The movie's strength, beyond its fascinating camera work, is its view of the unusual relationships between the three people. Like The Age of Innocence, the central conflict in the film revolves around the way people fight social conventions. In The Age of Innocence, most of the fight was internal. In The Piano, the fight comes into the open and the "baser instincts" win.

The Holly Hunter character has already broken a major social taboo by bearing and keeping a child out of wedlock. In returning to her family home, she becomes mute---one of her only weapons against the family she clearly resents. She permits herself to be used like property by going into an arranged marriage. (I missed the very beginning of the movie, so I may be misinterpreting some of the set-up.)

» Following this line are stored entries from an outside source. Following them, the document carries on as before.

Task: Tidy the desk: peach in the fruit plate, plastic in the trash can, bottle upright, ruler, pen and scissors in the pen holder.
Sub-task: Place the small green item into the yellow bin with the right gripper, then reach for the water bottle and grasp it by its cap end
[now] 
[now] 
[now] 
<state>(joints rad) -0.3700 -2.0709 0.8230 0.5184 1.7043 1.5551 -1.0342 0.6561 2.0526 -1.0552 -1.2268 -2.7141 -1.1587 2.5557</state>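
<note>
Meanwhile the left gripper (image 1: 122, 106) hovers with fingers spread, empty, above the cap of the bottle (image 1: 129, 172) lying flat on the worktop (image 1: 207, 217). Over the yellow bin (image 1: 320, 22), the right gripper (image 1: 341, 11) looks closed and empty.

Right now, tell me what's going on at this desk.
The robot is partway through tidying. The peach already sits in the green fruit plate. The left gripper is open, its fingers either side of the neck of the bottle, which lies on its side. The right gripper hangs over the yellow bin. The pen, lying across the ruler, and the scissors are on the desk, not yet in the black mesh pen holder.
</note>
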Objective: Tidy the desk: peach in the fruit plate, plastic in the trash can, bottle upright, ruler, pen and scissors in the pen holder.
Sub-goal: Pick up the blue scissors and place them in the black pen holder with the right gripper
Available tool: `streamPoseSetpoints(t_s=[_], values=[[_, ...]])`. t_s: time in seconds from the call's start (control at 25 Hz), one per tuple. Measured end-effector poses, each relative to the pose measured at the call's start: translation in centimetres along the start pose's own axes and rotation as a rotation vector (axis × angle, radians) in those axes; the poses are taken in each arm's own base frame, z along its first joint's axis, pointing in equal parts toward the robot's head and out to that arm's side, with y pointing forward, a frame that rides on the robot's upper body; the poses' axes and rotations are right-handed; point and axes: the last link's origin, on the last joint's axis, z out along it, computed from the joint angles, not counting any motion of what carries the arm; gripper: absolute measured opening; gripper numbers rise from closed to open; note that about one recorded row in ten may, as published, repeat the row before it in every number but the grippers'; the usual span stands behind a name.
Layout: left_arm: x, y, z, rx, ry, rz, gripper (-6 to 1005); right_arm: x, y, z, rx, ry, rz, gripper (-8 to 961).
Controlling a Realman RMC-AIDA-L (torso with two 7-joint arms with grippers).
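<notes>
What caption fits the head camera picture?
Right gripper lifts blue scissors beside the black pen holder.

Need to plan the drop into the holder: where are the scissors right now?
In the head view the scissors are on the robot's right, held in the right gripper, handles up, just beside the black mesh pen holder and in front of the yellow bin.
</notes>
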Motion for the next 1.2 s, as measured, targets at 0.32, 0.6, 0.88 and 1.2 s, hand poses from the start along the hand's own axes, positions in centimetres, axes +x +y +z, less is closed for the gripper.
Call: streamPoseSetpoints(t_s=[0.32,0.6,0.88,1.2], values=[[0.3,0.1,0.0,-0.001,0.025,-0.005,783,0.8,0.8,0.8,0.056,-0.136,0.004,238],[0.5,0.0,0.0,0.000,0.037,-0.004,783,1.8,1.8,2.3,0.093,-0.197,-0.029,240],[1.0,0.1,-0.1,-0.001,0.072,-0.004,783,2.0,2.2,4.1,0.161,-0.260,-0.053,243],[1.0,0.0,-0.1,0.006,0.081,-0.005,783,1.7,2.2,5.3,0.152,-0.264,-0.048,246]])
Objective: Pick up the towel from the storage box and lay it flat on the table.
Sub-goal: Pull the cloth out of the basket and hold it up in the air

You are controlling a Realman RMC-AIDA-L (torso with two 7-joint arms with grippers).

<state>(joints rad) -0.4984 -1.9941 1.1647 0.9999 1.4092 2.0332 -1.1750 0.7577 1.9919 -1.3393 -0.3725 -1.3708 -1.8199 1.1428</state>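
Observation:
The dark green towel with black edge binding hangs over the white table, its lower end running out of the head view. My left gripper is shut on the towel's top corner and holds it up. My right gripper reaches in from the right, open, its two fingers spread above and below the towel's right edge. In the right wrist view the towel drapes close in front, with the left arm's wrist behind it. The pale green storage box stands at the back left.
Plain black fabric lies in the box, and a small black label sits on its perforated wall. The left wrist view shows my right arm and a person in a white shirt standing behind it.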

The Sam Neill character represents "civilization" on the frontier. While arranging for marriage and treating his new wife and her possessions as property, he is very Victorian and does not force himself upon her, "as is his right." He waits for her to become "more affectionate" towards him, and generally treats her civilly except for his using her piano as a bartering chip. When he finally cracks, it is expressed in physical violence (but not sexual violence).

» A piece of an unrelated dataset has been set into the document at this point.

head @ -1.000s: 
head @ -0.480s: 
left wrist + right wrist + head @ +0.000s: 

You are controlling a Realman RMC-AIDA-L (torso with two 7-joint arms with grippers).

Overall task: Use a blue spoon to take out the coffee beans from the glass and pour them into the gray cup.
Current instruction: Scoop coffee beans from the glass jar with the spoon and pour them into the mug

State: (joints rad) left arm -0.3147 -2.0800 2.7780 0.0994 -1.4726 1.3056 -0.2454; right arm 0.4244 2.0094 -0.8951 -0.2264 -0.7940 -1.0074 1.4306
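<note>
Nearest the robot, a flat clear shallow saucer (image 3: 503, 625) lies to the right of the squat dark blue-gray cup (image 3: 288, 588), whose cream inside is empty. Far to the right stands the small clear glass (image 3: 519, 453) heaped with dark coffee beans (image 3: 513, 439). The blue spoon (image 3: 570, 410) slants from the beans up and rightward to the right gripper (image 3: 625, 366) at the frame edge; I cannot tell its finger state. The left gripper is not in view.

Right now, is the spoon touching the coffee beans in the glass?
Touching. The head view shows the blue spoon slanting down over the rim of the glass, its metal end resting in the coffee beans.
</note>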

The Harvey Keitel character is the "bridge" between European civilization and the Maori, as well is being a sort of "sexual bridge." At times he behaves brutishly towards Eda, but he never really does anything completely outrageous. He is drawn towards Eda and towards her music. He bargains with Eda in ways that are appalling. But they fall in love despite their overly-business-like bargaining.

When Campion shot the erotic scenes in the movies, they were clearly from Eda's viewpoint. Neill, in particular, was something of a toy. Sex scenes in American movies are almost always focused on the woman, especially on her breasts, and it gets tiresome. Campion avoided these sorts of cliches.

While I don't agree this movie is "overblown," it is "weighty." The happy ending rather surprised me, because it played in counter-point to the near-tragedies earlier in the film (kind of the reverse of Thelma & Louise!).